#### [Work to complete]
Every line of the listing belongs in your answer exactly as written; the images do not.

#### [Given information]
%%
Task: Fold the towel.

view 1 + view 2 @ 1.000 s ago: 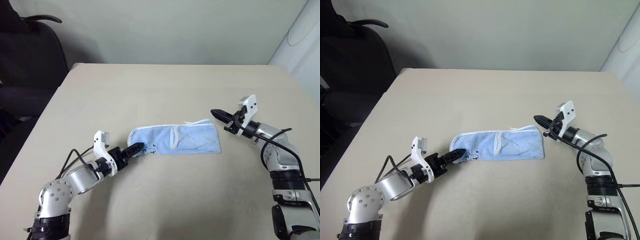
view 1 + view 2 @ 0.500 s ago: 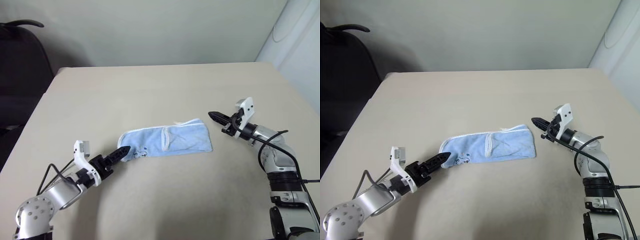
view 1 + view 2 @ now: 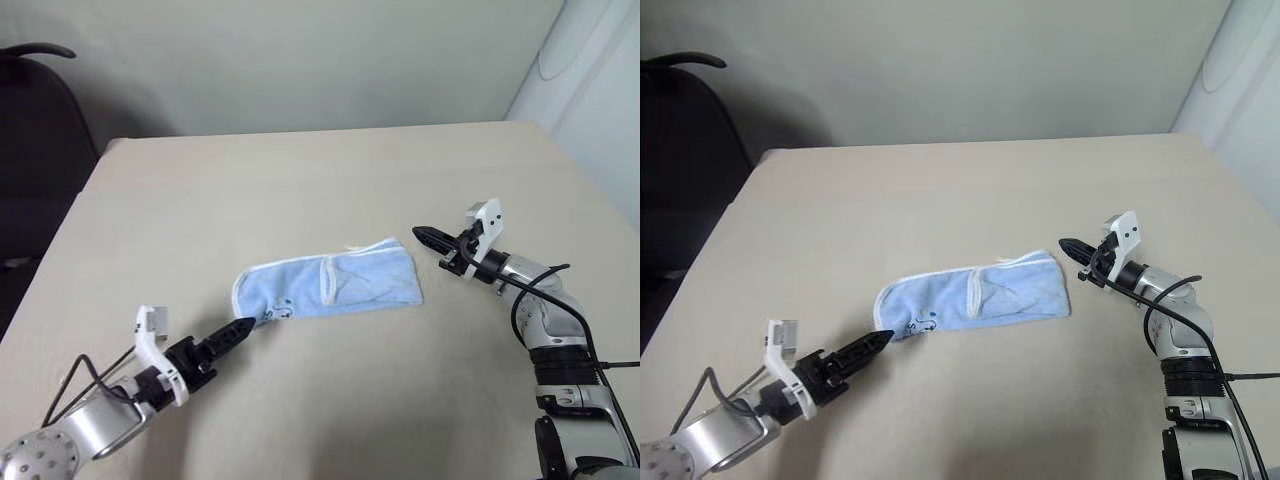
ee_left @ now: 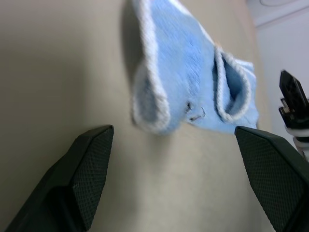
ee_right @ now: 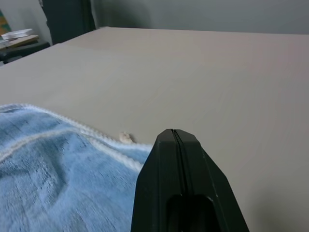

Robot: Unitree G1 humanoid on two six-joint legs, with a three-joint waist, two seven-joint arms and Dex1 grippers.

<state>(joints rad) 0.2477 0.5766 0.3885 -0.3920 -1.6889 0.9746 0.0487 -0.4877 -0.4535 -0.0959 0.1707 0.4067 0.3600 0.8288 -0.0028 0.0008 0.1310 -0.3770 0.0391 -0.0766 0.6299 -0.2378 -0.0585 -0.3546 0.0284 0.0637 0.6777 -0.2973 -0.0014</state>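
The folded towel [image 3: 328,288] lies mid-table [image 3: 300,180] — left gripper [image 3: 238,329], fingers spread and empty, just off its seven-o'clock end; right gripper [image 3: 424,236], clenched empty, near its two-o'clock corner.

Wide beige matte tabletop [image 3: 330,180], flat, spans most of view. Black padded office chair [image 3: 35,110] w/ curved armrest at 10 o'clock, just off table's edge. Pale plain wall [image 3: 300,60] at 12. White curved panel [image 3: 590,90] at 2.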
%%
#### [Completed exercise]
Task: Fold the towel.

view 1 + view 2 @ 1.000 s ago: 
view 1 + view 2 @ 0.500 s ago: 
view 1 + view 2 @ now: 
ee_left @ now: 
ee_right @ now: 

Robot: Unitree G1 humanoid on two six-joint legs, with a three-joint waist, two seven-joint arms and Dex1 grippers.

<state>(joints rad) 0.2477 0.5766 0.3885 -0.3920 -1.6889 0.9746 0.0487 -0.4877 -0.4535 -0.0959 0.1707 0.4067 0.3600 0.8288 -0.0028 0.0008 0.1310 -0.3770 0.0391 -0.0766 0.6299 -0.2378 -0.0585 -0.3546 0.0284 0.0637 0.6777 -0.2973 -0.0014</state>
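The folded towel [image 3: 328,288] lies mid-table [image 3: 300,180] — left gripper [image 3: 238,329], fingers spread and empty, just off its seven-o'clock end; right gripper [image 3: 424,236], clenched empty, near its two-o'clock corner.

Wide beige matte tabletop [image 3: 330,180], flat, spans most of view. Black padded office chair [image 3: 35,110] w/ curved armrest at 10 o'clock, just off table's edge. Pale plain wall [image 3: 300,60] at 12. White curved panel [image 3: 590,90] at 2.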

With this, the output is complete.